BASSANIO.--Toute offense n'engendre pas d'abord la haine.

SHYLOCK.--Comment! voudrais-tu qu'un serpent te piquât deux fois?

ANTONIO.--Faites attention, je vous prie, à ce que c'est que de raisonner avec ce Juif. Vous pourriez aussi bien vous tenir sur le rivage à prier la mer d'abaisser la hauteur de ses marées ordinaires; vous pourriez aussi bien demander au loup pourquoi il a fait bêler la brebis après son agneau; vous pourriez aussi bien demander aux pins des montagnes de ne pas secouer leurs cimes avec bruit, quand ils sont battus par la tempête du ciel. Vous viendriez aussi facilement à bout des plus rudes entreprises, que d'amollir (car qu'y a-t-il de plus rude?) son coeur de Juif. Cessez de lui faire des offres, je vous en conjure; ne tentez plus aucun moyen; mais laissez-moi promptement et simplement, comme il convient, recevoir mon jugement, et le Juif ce qu'il désire.

BASSANIO.--Au lieu de trois mille ducats en voilà six mille.

SHYLOCK.--Chacun de ces six mille ducats fût-il divisé en six parties, et chaque partie fût-elle un ducat, je ne les prendrais pas; je veux qu'on accomplisse les termes du billet.

LE DUC.--Comment espéreras-tu miséricorde, si tu ne fais pas miséricorde?

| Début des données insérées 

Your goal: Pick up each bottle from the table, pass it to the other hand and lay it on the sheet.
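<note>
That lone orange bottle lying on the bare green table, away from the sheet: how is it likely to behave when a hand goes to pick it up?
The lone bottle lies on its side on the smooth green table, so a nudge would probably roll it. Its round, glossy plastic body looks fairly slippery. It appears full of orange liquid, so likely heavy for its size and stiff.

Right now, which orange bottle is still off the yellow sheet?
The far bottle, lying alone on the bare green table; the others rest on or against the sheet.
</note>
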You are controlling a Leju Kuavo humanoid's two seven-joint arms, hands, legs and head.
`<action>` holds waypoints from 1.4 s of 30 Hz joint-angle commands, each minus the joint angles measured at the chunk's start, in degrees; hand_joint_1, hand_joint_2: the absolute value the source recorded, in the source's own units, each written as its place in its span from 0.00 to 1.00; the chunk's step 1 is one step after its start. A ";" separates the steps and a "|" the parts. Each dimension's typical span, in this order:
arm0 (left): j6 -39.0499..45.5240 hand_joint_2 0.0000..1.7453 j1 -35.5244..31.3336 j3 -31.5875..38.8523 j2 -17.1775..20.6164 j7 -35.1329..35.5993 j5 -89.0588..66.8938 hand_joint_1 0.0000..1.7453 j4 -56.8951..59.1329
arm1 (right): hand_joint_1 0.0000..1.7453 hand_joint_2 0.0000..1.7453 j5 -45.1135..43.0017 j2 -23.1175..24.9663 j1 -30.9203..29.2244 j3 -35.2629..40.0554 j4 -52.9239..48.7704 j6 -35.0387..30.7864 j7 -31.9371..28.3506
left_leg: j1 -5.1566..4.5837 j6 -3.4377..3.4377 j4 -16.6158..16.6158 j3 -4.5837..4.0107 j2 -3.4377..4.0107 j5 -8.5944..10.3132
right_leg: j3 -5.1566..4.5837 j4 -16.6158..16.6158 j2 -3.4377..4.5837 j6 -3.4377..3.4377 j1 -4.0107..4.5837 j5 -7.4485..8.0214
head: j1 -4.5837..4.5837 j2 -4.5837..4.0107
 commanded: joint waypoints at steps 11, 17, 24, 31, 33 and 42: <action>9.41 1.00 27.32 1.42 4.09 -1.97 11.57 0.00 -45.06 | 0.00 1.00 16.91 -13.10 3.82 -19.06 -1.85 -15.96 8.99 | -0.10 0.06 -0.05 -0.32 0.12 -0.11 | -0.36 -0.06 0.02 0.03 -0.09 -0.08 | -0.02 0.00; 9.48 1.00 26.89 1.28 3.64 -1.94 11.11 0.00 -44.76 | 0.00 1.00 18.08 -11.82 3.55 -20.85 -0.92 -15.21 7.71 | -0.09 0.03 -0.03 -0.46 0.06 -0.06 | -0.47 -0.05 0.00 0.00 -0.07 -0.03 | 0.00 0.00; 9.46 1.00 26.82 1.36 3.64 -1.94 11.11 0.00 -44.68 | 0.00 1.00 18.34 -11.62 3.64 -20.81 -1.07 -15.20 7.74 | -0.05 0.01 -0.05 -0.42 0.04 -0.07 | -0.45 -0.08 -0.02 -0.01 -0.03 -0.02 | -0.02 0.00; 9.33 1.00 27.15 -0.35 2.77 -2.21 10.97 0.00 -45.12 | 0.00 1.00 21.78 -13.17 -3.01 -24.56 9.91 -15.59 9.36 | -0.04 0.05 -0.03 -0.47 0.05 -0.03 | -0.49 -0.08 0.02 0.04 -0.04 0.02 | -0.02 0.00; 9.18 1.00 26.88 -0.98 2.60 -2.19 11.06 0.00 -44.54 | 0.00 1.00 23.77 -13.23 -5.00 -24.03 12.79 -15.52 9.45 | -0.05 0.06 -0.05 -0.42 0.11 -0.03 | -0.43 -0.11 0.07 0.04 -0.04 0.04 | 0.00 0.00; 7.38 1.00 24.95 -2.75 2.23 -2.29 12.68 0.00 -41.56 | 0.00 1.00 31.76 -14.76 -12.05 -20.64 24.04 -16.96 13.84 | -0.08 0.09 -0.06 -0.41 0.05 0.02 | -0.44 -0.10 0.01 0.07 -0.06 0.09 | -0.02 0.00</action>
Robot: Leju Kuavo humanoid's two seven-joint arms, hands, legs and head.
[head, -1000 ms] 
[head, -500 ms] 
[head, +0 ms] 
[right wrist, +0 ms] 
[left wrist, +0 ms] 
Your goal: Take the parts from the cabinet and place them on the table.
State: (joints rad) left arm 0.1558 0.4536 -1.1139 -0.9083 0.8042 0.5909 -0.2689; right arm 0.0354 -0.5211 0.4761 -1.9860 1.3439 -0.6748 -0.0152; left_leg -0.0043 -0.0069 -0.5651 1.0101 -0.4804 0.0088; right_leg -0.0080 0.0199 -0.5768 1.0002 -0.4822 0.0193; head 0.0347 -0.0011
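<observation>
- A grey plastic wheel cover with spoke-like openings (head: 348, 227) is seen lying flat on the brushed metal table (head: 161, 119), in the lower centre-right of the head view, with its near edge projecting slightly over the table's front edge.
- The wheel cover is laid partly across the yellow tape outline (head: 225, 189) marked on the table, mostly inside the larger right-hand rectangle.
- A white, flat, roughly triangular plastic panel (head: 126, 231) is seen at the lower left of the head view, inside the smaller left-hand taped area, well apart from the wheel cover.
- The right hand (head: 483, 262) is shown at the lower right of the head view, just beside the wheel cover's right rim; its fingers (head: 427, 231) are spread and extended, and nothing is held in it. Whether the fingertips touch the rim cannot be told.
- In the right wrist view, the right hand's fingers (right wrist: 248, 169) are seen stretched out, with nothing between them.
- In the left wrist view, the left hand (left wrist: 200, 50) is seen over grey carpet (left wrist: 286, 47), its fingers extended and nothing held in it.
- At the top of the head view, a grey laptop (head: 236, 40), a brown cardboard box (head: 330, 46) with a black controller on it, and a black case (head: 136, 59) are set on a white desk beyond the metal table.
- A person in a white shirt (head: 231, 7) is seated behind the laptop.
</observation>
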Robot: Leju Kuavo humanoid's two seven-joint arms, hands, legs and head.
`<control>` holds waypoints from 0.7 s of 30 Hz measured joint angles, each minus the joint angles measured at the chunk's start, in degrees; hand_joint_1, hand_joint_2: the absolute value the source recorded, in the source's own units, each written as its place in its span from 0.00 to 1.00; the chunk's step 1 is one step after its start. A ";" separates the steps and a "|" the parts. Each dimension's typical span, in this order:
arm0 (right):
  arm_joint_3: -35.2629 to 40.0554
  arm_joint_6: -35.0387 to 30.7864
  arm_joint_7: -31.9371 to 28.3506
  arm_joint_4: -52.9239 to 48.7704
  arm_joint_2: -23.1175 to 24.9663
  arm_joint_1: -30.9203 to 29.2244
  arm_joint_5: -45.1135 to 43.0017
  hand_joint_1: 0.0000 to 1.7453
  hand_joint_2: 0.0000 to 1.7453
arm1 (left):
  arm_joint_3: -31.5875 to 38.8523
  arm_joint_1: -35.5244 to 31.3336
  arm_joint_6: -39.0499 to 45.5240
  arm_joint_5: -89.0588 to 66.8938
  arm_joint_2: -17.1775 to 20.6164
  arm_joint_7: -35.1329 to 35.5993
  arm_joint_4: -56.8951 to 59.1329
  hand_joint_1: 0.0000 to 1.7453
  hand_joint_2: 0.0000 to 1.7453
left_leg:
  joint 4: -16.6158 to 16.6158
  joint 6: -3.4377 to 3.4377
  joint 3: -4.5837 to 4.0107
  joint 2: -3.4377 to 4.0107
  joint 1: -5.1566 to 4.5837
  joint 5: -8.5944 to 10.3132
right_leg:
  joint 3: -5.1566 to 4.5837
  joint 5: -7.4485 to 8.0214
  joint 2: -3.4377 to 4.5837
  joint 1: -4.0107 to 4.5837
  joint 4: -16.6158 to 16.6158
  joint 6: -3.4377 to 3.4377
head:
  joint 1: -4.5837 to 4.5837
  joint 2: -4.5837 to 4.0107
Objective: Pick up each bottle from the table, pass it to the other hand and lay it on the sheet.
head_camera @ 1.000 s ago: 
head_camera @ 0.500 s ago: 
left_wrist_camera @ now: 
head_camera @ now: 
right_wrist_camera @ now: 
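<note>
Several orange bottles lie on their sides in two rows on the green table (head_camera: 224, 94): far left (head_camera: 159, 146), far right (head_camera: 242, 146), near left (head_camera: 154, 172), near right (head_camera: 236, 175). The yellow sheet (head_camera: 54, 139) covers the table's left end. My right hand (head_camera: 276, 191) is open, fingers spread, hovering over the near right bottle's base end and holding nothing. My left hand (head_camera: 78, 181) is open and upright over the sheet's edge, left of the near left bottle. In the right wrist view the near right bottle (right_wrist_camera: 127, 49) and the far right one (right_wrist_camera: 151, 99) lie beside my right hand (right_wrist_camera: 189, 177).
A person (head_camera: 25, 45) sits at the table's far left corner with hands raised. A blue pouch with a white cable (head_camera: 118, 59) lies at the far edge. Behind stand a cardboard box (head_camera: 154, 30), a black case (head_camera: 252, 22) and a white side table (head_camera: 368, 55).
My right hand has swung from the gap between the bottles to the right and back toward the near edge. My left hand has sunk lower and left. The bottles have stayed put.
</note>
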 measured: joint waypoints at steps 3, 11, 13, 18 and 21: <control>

SHYLOCK.--Quel jugement ai-je à redouter, puisque je ne fais point de mal? Vous avez chez vous un grand nombre d'esclaves, que comme vos ânes, vos chiens et vos mulets, vous employez aux travaux les plus abjects et les plus vils, parce que vous les avez achetés. Irai-je vous dire: rendez-leur la liberté, faites, faites-leur épouser vos héritières? Pourquoi suent-ils sous des fardeaux? Donnez-leur des lits aussi doux que les vôtres. Que leur palais soit flatté par les mêmes mets que le vôtre. Vous me répondez: ces esclaves sont à nous. Je vous réponds de même: la livre de chair que j'exige de lui m'appartient: je l'ai chèrement payée, et je la veux. Si vous me refusez, honte à vos lois! Il n'y a plus aucune force dans les décrets du sénat de Venise.--J'attends que vous me rendiez justice. Parlez: l'aurai-je?

LE DUC.--Mon pouvoir m'autorise à renvoyer l'assemblée, jusqu'à ce que Bellario, savant jurisconsulte, que j'ai mandé ici aujourd'hui pour résoudre cette question, soit arrivé.

SALANIO.--Seigneur, il y a là à la porte un exprès nouvellement arrivé de Padoue, avec des lettres du docteur Bellario.

LE DUC.--Apportez-nous ces lettres, faites entrer le messager.